CAMBRIDGE, Mass., April 15, 2009 (GLOBE NEWSWIRE) -- Infinity Pharmaceuticals, Inc. (Nasdaq:INFI) today announced that, based on the recommendation of its independent data monitoring committee (IDMC), Infinity has elected to terminate the RING trial, a double-blind, placebo-controlled international Phase 3 registration trial of IPI-504 (retaspimycin hydrochloride) in patients with refractory gastrointestinal stromal tumors (GIST).

The IDMC's recommendation yesterday evening to halt the trial was based on an early review of safety data from the first 46 patients enrolled in the study, which showed a higher than anticipated mortality rate among patients enrolled in the treatment arm.
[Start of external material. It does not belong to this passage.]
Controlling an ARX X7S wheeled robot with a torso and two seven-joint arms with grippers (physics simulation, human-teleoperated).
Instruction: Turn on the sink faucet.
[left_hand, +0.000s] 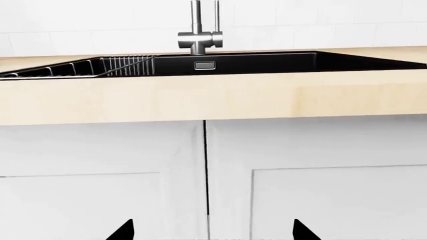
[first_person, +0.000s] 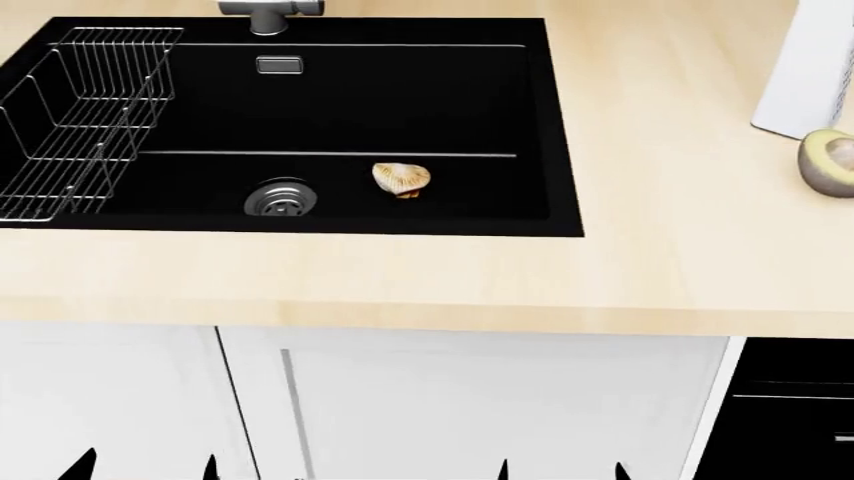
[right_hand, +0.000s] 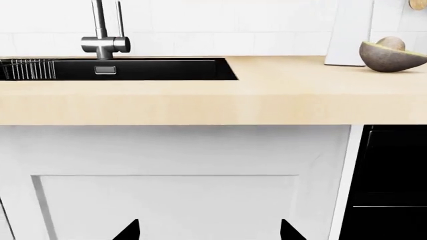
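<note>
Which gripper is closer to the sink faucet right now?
Left. The left gripper sits low in front of the cabinet doors, roughly below the sink faucet. The right gripper is equally low but farther to the side, past the sink's right edge.

Only the tips of the robot's body show. The left gripper (first_person: 144, 468) and the right gripper (first_person: 561, 470) each end in two flat black fingers, pointed like small triangles (no screws, cables or markings can be made out). In both wrist views the fingertips (left_hand: 124, 231) look equally plain and matte.
</note>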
While the RING trial had similar entry criteria to the earlier study of IPI-504 in patients with refractory GIST, a preliminary review of the data suggests that the patients enrolled in the RING trial had more advanced disease, as evidenced by a greater percentage of patients having received three or more prior therapies and longer time since initial diagnosis. The company plans to fully analyze the data from this study in order to inform the ongoing development of IPI-504.
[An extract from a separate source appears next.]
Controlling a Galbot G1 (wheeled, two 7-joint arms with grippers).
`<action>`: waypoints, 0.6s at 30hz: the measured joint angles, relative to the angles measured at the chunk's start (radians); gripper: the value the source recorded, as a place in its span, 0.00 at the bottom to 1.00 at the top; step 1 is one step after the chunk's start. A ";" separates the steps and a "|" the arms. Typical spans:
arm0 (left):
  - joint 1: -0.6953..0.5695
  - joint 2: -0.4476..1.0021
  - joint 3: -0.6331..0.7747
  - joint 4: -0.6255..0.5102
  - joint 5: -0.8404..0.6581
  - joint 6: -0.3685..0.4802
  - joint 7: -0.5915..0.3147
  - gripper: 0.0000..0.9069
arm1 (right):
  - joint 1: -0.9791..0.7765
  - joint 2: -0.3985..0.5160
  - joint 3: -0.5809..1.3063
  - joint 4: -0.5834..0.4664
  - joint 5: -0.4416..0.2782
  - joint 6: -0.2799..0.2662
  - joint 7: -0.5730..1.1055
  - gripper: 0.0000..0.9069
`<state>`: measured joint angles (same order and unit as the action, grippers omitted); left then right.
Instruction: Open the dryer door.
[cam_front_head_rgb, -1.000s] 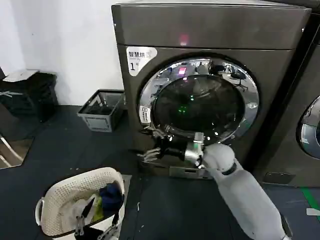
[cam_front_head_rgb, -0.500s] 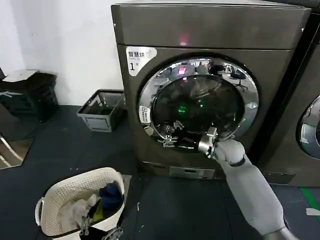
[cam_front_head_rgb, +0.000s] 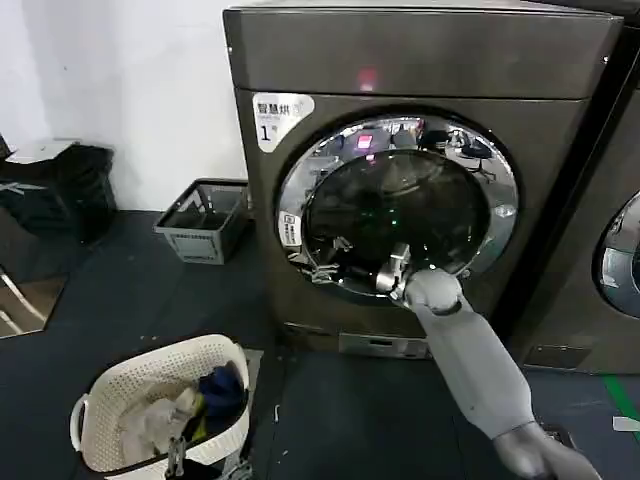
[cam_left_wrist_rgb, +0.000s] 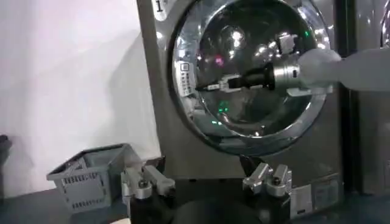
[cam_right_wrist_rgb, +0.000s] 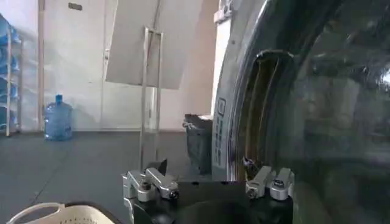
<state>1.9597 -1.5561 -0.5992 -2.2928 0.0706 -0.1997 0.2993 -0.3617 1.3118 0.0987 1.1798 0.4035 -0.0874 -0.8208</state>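
Down on the dark floor at the dryer's (cam_front_head_rgb: 420, 60) front left corner stands a white perforated laundry basket (cam_front_head_rgb: 110, 395) holding a jumble of clothes (cam_front_head_rgb: 205, 400), something blue among paler pieces; farther back by the white wall sits a grey slatted crate (cam_front_head_rgb: 205, 220), and I cannot tell what lies in it. The dryer itself, dark grey-brown with a white label (cam_front_head_rgb: 280, 115) printed "1" at its upper left corner, fills the middle of the room, and the dryer door (cam_front_head_rgb: 400, 205), chrome-ringed with dark glass, lies against the front, its small white sticker (cam_front_head_rgb: 290, 230) on the ring's left edge. The right gripper (cam_front_head_rgb: 325, 262) reaches across the lower left part of the glass toward that left rim, its fingers spread a little and touching nothing that I can make out; in the left wrist view it (cam_left_wrist_rgb: 213, 86) points at the ring just beside the sticker. From the right wrist camera the door's rim shows a dark gap (cam_right_wrist_rgb: 256, 115) against the cabinet. The left gripper (cam_left_wrist_rgb: 207, 182) waits low in front of the machine, jaws wide apart. Compared with a moment ago, the right gripper has come up from the panel below the door onto the glass and slid nearer the left rim, while the door has stayed shut.
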 joint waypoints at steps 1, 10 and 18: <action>0.000 0.001 0.000 0.000 -0.002 0.002 0.001 1.00 | 0.004 0.002 -0.004 -0.005 0.001 0.000 0.000 1.00; -0.005 0.006 0.005 -0.009 -0.030 0.022 0.005 1.00 | 0.019 0.020 -0.010 -0.026 0.012 -0.004 -0.031 1.00; -0.037 0.026 -0.003 0.009 -0.040 0.055 -0.001 1.00 | -0.034 -0.022 0.011 0.040 0.033 -0.058 -0.173 1.00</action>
<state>1.9226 -1.5304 -0.6022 -2.2834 0.0308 -0.1445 0.2985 -0.3955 1.2894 0.1094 1.2193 0.4361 -0.1451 -0.9941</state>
"Patient safety is our top priority and we have acted quickly to implement the recommendations of the IDMC," said Julian Adams, Ph.D., president of research and development and chief scientific officer. "While this outcome is disappointing, we would like to acknowledge the patients and caregivers who have participated in this trial and thank them for their support. We continue to believe in the therapeutic potential of Hsp90 inhibition, and are committed to the development of both IPI-504 and our oral Hsp90 inhibitor, IPI-493. We have now fully enrolled and look forward to sharing at ASCO data from our ongoing trial of IPI-504 in non-small cell lung cancer."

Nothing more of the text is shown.